Your goal
In your copy of the listing below, reproduce each word exactly and include no pictures.
---
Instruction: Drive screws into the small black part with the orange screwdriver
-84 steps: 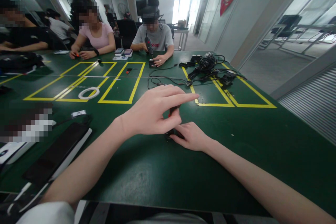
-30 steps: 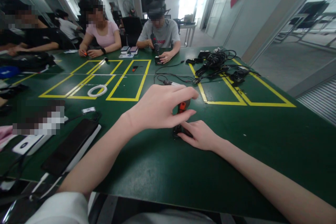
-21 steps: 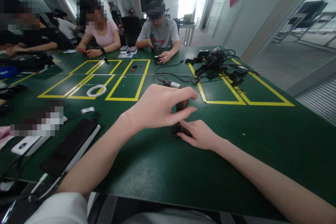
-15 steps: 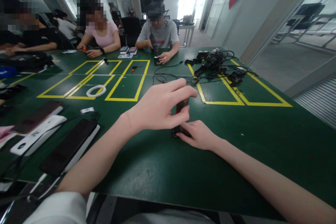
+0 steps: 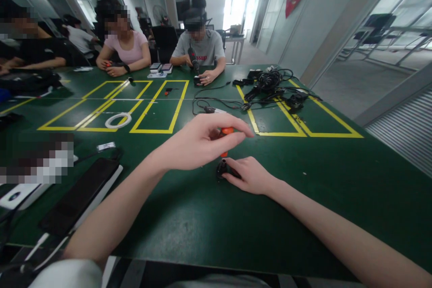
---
Answer for this exercise
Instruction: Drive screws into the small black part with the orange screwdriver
-84 steps: 
-30 steps: 
-21 steps: 
-15 steps: 
+0 steps: 

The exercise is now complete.